The task ▸
Retype only the lines that run from the top of the material below to the line bearing "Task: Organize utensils", inclusive, and keep the pictures out.

------------------------------------

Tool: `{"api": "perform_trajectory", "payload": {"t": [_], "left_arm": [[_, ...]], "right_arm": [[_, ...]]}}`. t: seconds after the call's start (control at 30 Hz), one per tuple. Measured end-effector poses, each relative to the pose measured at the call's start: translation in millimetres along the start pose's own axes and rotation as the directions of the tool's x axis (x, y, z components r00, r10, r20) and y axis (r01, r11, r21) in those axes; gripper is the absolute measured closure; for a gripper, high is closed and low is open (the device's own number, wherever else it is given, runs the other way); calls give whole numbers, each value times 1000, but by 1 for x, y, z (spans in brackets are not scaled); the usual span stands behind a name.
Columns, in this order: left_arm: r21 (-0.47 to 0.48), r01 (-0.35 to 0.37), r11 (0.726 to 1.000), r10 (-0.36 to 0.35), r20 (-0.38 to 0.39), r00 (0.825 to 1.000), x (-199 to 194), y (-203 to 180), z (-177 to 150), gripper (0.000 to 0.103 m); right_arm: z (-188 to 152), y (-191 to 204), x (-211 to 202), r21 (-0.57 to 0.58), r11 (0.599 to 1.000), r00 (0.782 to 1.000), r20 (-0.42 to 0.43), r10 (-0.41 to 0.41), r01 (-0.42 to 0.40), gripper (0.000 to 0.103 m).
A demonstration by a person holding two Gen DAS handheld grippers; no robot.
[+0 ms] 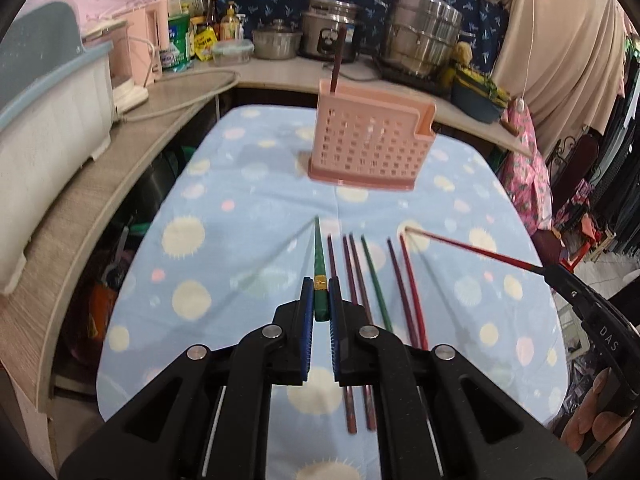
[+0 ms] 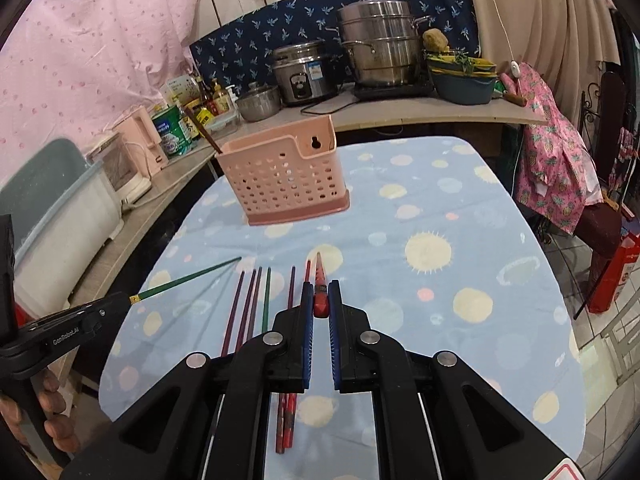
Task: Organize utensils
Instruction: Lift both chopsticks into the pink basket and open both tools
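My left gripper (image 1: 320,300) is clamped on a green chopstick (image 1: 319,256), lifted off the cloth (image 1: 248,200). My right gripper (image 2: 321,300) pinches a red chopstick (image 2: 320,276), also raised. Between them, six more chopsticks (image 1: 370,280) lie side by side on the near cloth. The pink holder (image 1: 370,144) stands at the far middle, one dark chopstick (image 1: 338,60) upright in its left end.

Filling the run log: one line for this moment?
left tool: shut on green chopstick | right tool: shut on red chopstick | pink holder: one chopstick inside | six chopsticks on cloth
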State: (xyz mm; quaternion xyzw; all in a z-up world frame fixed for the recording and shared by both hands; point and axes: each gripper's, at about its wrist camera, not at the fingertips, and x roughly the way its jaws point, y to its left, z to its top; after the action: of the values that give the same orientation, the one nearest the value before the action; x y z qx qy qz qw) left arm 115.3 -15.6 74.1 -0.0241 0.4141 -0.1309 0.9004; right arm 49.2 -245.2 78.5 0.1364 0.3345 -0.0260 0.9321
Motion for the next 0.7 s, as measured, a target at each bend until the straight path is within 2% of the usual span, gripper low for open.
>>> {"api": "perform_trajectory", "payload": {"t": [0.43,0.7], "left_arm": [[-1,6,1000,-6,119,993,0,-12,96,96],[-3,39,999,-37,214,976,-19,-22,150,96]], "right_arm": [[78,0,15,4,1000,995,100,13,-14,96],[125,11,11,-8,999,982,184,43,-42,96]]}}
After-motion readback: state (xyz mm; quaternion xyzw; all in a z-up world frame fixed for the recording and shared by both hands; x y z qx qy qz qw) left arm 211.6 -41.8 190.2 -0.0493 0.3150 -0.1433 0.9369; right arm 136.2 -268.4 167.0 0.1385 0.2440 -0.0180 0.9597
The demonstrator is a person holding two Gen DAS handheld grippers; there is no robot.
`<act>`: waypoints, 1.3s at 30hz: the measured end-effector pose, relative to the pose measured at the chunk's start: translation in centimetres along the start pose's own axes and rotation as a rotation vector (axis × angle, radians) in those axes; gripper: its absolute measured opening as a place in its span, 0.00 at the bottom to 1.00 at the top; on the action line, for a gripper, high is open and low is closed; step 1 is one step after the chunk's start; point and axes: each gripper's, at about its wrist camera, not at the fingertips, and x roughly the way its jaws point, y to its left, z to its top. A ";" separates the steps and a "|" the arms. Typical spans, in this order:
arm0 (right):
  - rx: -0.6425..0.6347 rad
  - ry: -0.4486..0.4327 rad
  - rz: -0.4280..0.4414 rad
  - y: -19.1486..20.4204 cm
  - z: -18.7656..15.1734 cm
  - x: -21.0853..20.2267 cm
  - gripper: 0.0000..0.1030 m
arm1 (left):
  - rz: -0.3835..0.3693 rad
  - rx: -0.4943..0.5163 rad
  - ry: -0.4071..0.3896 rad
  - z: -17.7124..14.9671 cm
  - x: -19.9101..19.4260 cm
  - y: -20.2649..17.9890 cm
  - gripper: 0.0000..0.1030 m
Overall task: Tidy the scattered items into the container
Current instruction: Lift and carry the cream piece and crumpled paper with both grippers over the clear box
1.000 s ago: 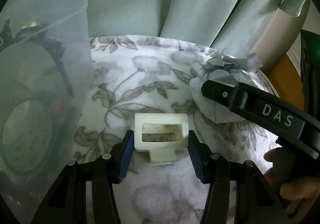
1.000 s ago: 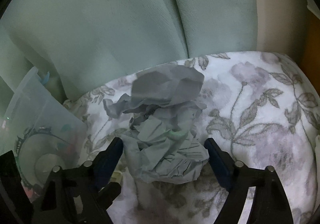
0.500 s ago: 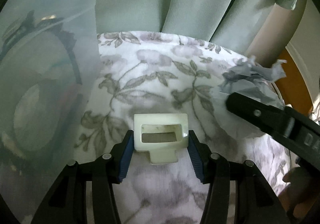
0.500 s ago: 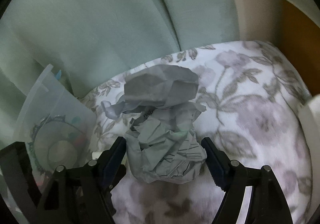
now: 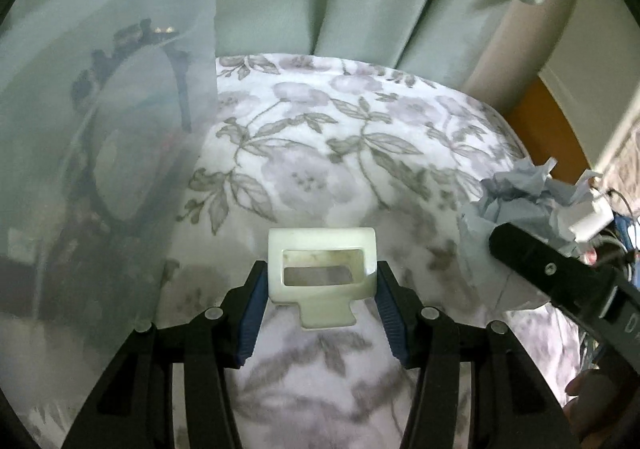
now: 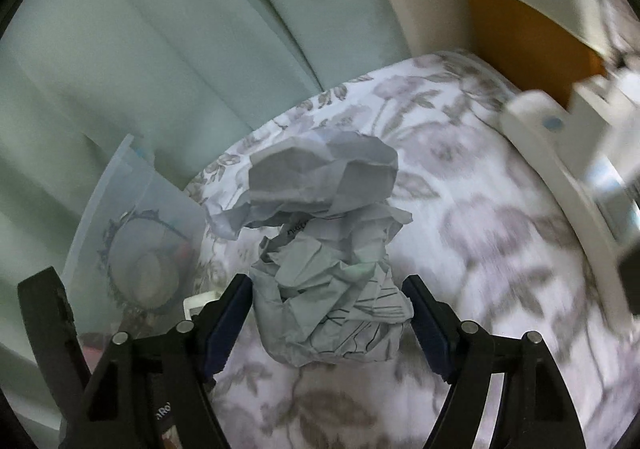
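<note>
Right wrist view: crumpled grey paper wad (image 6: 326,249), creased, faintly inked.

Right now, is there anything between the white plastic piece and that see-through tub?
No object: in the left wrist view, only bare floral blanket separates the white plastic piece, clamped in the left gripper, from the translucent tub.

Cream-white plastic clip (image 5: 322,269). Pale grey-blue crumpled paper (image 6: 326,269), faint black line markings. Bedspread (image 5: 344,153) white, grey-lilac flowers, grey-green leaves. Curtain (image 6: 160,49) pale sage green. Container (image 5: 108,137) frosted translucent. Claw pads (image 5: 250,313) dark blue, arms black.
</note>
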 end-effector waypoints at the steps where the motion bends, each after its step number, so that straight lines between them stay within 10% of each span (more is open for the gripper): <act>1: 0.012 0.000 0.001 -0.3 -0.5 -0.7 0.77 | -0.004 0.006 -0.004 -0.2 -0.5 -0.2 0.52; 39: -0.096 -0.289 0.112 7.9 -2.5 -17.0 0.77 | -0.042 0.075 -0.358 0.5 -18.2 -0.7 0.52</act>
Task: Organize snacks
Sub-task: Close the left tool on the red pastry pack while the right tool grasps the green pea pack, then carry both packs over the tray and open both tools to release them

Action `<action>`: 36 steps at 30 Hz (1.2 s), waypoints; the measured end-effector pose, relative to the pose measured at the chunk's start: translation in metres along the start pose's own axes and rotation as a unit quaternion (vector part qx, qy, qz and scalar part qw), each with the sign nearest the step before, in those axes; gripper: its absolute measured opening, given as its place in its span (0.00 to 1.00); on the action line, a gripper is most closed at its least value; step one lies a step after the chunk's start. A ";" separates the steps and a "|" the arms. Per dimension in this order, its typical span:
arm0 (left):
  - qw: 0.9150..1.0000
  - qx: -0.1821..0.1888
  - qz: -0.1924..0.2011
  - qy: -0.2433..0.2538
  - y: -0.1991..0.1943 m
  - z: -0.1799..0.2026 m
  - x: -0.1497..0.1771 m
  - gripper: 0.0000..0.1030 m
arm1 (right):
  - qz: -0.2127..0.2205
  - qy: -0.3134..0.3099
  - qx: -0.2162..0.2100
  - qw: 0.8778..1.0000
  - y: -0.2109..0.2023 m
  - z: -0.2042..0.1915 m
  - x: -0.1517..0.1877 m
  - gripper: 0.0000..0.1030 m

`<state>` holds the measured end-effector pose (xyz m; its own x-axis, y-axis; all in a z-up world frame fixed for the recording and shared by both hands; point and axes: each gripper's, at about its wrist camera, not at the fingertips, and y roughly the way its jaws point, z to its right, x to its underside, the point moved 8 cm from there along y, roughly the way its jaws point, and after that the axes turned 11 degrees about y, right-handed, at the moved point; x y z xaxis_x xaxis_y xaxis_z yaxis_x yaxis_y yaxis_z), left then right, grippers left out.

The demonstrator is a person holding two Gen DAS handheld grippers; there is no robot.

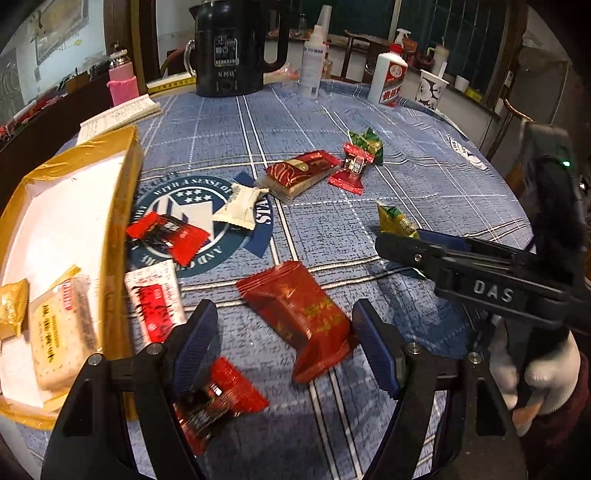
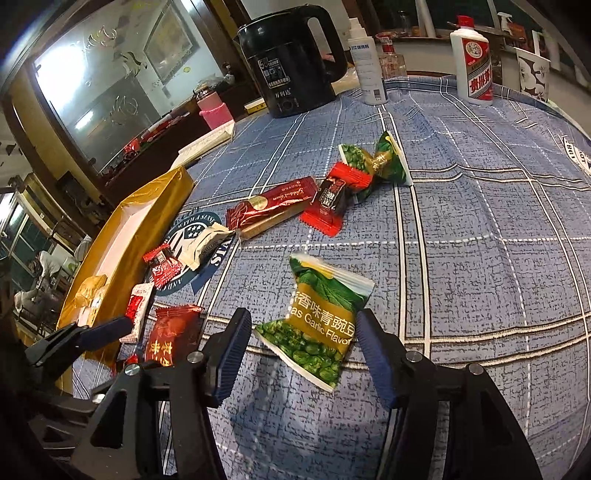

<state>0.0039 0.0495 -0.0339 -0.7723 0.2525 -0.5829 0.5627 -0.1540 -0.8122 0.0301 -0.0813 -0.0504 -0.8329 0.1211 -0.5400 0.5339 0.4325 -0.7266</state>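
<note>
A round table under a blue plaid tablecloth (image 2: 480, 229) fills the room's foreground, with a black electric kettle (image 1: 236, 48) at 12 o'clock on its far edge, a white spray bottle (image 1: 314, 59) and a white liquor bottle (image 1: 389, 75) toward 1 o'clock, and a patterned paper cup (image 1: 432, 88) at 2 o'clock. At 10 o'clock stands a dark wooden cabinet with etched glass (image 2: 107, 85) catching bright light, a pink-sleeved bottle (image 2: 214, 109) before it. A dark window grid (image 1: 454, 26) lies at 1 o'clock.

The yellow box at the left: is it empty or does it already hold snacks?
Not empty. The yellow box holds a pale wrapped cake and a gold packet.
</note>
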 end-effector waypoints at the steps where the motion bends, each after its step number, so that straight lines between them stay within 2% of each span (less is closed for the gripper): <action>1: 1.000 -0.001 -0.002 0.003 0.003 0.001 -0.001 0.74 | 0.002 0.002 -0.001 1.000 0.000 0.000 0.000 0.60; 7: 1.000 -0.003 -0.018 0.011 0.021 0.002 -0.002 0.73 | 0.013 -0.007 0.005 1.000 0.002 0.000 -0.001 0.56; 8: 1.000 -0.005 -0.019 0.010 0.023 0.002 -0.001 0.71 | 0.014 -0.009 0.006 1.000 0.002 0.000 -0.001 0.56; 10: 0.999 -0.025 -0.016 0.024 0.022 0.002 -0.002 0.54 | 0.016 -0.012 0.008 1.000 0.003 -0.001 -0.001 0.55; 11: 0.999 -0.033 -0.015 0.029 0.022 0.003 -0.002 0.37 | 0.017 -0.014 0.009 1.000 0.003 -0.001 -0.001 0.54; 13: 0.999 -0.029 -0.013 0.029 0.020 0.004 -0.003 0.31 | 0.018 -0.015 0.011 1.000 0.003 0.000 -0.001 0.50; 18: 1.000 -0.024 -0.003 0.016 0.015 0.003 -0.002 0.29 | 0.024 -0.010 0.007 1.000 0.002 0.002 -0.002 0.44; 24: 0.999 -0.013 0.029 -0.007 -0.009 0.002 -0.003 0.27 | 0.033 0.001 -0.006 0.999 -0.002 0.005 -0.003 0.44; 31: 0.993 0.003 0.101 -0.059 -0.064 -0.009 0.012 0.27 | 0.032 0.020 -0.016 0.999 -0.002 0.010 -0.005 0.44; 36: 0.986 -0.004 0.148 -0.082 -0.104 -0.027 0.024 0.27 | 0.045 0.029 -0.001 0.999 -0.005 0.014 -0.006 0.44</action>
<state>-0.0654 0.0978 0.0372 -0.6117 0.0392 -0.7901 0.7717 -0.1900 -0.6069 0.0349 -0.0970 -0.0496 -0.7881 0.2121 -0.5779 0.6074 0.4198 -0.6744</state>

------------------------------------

Solution to the problem ▸
Tool: `{"api": "perform_trajectory", "payload": {"t": [_], "left_arm": [[_, ...]], "right_arm": [[_, ...]]}}`. t: seconds after the call's start (control at 30 Hz), one per tuple. Measured end-effector poses, each relative to the pose measured at the call's start: translation in millimetres along the start pose's own axes and rotation as the directions of the tool's x axis (x, y, z components r00, r10, r20) and y axis (r01, r11, r21) in those axes; gripper is the absolute measured closure; for a gripper, high is closed and low is open (the device's own number, wherever else it is given, runs the other way); calls give whole numbers, each value times 1000, but by 1 for x, y, z (spans in brackets are not scaled); the usual span stands behind a name.
Columns, in this order: left_arm: r21 (-0.47 to 0.48), r01 (-0.35 to 0.37), r11 (0.726 to 1.000), r10 (-0.36 to 0.35), r20 (-0.38 to 0.39), r00 (0.825 to 1.000), x (-199 to 194), y (-203 to 180), z (-177 to 150), gripper (0.000 to 0.103 m); right_arm: z (-188 to 152), y (-191 to 204), x (-211 to 202), r21 (-0.57 to 0.58), r11 (0.599 to 1.000), r00 (0.782 to 1.000), r20 (-0.42 to 0.43), r10 (-0.41 to 0.41), r01 (-0.42 to 0.40), gripper (0.000 to 0.103 m).
A demonstration by a person holding two Gen DAS handheld grippers; no robot.
[+0 ms] 
[+0 ms] 
Task: Organize utensils

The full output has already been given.